Wrathful Warriors and Compassionate Companions

I must have been 22 or 23 when I mentioned to my mother that I was curious to learn something about Mandarin and so I had bought an introductory book and cassette tape. I didn’t presume that I could study the language in a serious way on my own but I thought I might at least begin to get an idea around the structures, inflections, and the like that make the language so utterly alien to the languages I had already studied in school and seminary. My mother exclaimed in response, “Red China! Why on Earth would you want to learn their language?”

What a difference a generation can make. My parents’ generation was conditioned to perceive and relate to the world in a way that seemed to me even in my youth as closed, fearful, and insecure. Naturally, like the better elements of the Boomer Generation, my parents no longer uncritically accept the social narratives forced upon them like a brittle, lifeless catechism that inspires only fear of Hell and not love of God and fellow man.

While I have yet to undertake a serious study of Mandarin, it strikes me that my own beloved homeland, the United States, and that most ancient of lands, China, find themselves in extraordinarily similar crises today. Both are being crushed under the weight of a generation’s failure to live up to the lofty ideals and impossible expectations of their respective founders.

I remember well from my time at the Pontifical Liturgical Institute in Rome the refrain of Professor Renato De Zan, who taught liturgical textual criticism: “When we speak of the development of liturgical texts, there is always continuity and discontinuity.” While most of my friends didn’t care for Fr. De Zan’s course, I thought it was the single most important and valuable class at what is considered the finest liturgical studies graduate program in the world.

Continuity and discontinuity.

Fr. De Zan was referring to the creation, evolution, mutation, and deliberate development of the ritual texts that frame the spiritual lives of hundreds of millions of Christians, myself included. While even devout believers pay little attention to the words of the liturgy, every word — at least in the Latin editio typica — is chosen and used with intention and possesses a literary-spiritual potency that theologians call sacramentality, which is to say that the words aren’t just words. They’re transformative actions. The deliberate, ritual speaking (or chanting) of the words brings into existence and makes present that reality the words point toward.

It’s the sort of thing that those powerful world leaders who drone on bombastically at the UN General Assembly hall and the devoted, over-achieving diplomats who labor without recognition at Foggy Bottom could learn from. Perhaps more than they can even imagine.

Continuity and discontinuity.

My Latin professor in Rome, the famous (or infamous!) Fr. Reginald Foster, used to declare that when he looked at his surroundings at the Apostolic Palace where he worked his day job as chief Latinist to the Pope — teaching Latin courses to barely above-average students like me was something he did on his own time — he was quite sure that Our Blessed Lord and St. Peter wouldn’t recognize the finely dressed, fat prelates who supposedly act in God’s name here on Earth. Reggie, as most of us affectionately called him, said things like this, in part, to annoy the many clerical climbers who desperately hoped to one day be finely dressed, fat prelates with power to lord over others. But Reggie had a point, and even as someone who was part of the ecclesiastical “machine” I whole-heartedly agreed with him in my youth and still do today.

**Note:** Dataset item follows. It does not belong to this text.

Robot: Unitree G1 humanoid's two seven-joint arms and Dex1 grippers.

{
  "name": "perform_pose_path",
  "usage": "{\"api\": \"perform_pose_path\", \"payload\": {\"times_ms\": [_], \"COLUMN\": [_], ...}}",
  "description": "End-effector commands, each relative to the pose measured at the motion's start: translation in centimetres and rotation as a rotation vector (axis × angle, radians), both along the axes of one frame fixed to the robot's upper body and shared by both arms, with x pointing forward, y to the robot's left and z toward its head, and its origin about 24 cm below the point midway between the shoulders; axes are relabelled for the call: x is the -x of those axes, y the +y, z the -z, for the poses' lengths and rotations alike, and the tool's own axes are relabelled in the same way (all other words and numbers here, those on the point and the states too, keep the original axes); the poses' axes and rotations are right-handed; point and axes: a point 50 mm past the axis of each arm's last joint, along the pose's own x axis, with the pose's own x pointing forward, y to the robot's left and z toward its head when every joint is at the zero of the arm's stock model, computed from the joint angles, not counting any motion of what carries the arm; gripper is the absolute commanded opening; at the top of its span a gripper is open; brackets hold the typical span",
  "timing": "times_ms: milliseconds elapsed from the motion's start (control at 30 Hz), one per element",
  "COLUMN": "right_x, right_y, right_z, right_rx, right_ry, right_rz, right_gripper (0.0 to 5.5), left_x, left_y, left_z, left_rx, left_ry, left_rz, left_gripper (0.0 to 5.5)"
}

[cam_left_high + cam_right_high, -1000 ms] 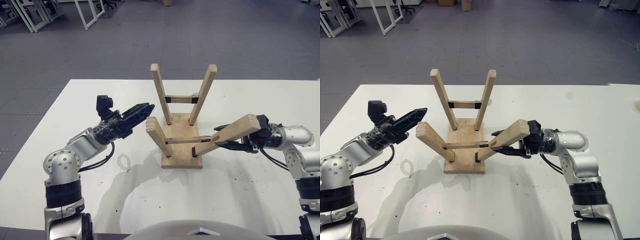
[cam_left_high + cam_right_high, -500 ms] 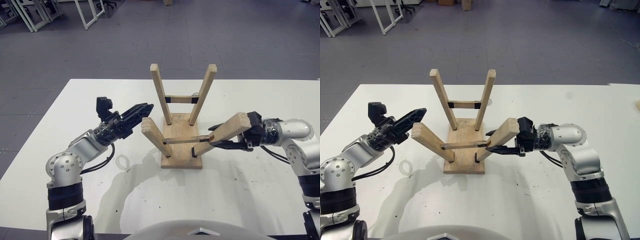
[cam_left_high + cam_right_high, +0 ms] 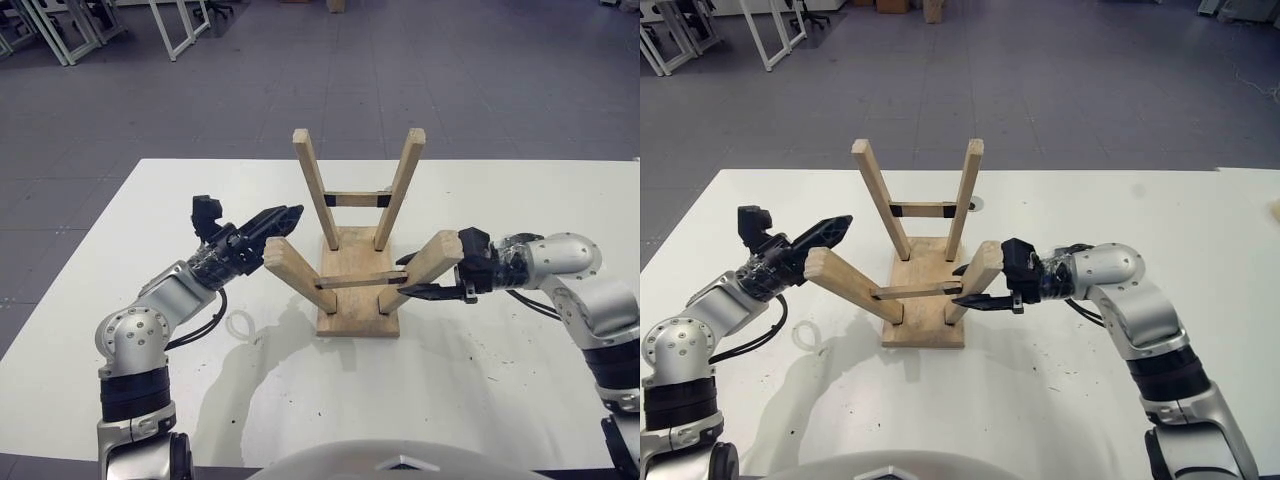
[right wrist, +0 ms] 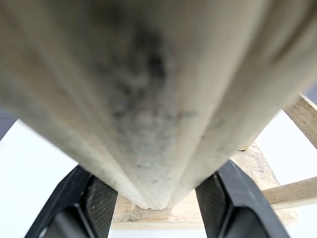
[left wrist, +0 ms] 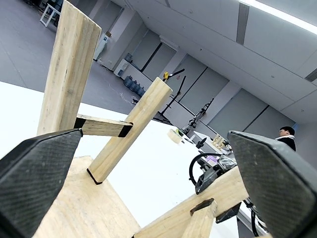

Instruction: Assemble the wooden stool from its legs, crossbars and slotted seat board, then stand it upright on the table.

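The wooden stool lies upside down on the white table, its seat board [image 3: 350,325] flat. Two far legs [image 3: 314,190] stand upright, joined by a crossbar [image 3: 355,199]. The near pair leans toward me, joined by a second crossbar [image 3: 350,281]. My right gripper [image 3: 965,285] is shut on the near right leg [image 3: 432,260], whose wood passes between the fingers [image 4: 94,203] in the right wrist view. My left gripper [image 3: 278,222] is open just behind the top of the near left leg [image 3: 295,272]; I cannot tell if they touch. Nothing lies between its fingers [image 5: 39,163].
A small clear ring [image 3: 238,324] lies on the table [image 3: 480,400] in front of my left arm. Bare tabletop spreads around the stool on the near and right sides. Beyond the table's far edge is grey floor with white frames [image 3: 180,25].
My right gripper has pushed the near right leg to the left, standing the near pair steeper. The whole stool has slid a little left. My left gripper has stayed by the near left leg.
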Motion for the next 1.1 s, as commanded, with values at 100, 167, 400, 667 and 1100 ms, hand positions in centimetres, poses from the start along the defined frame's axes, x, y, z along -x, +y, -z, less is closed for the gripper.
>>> {"api": "perform_pose_path", "payload": {"times_ms": [100,167,400,667,1100], "right_x": [-0.5,-0.9,-1.1,-1.2,-1.4], "right_y": [-2.6,-3.1,-3.0,-2.5,-2.0], "right_z": [3.7,4.0,5.3,6.0,6.1], "right_rx": [0.289,0.284,0.239,0.214,0.192], "right_ry": [0.091,0.089,0.128,0.142,0.135], "right_rz": [0.221,0.268,0.353,0.385,0.409], "right_gripper": [2.04,2.04,2.04,2.04,2.04], "left_x": [-1.4,-2.2,-2.1,-2.3,-2.3], "left_y": [1.6,2.8,-1.1,-10.3,-15.3], "left_z": [-1.5,-3.6,-16.1,-13.4,-5.4], "left_rx": [-0.053,-0.080,-0.206,-0.422,-0.374], "left_ry": [-0.047,-0.098,-0.408,-0.275,-0.162], "left_rz": [-0.132,-0.231,-0.415,-0.373,-0.386], "left_gripper": [5.49,5.49,4.98,3.68,2.71]}}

There are many young people — tens of millions, actually — in the US and China who think on the revolutionary principles of those radical political actors who founded their respective nations and feel disappointed, if not disgusted, at the ensconced generation of political and economic leaders. Some of them are truly lousy human beings, but most are simply mediocre. They would have been out of place in revolutionary days. Surely they would have kept their distance from those radical men and women who risked everything for the sake of dreams that could change the world and give birth to peoples of great vision and even greater hearts.

Someone once said to me, “It’s easier to save the world than to fix the world.” When I look to the older generation of our world’s political and spiritual leaders, I’m not so much disappointed as sad. Truth be told, they weren’t up to the challenges of the age, though many tried and continue to do what they can in the hope of at least ensuring there’s a world to pass on to their children’s children.

It’s these young people, the generations following my own, that I once saw in a dream. They were not tepid, weak, shallow, and fearful — as the more self-important of their elders too often and too insistently declare. Instead, they appeared to me as a mighty horde of fearless warriors, as terrible in their wrath toward the enemy as they were beautiful in their compassion for one another. In the dream I was all alone in an empty place of endless night, but in the final moment when it seemed that despair would crush my bones and annihilate my spirit, they appeared: an endless stream of warriors who were to me both Friends and Family. And that was just the beginning of the dream.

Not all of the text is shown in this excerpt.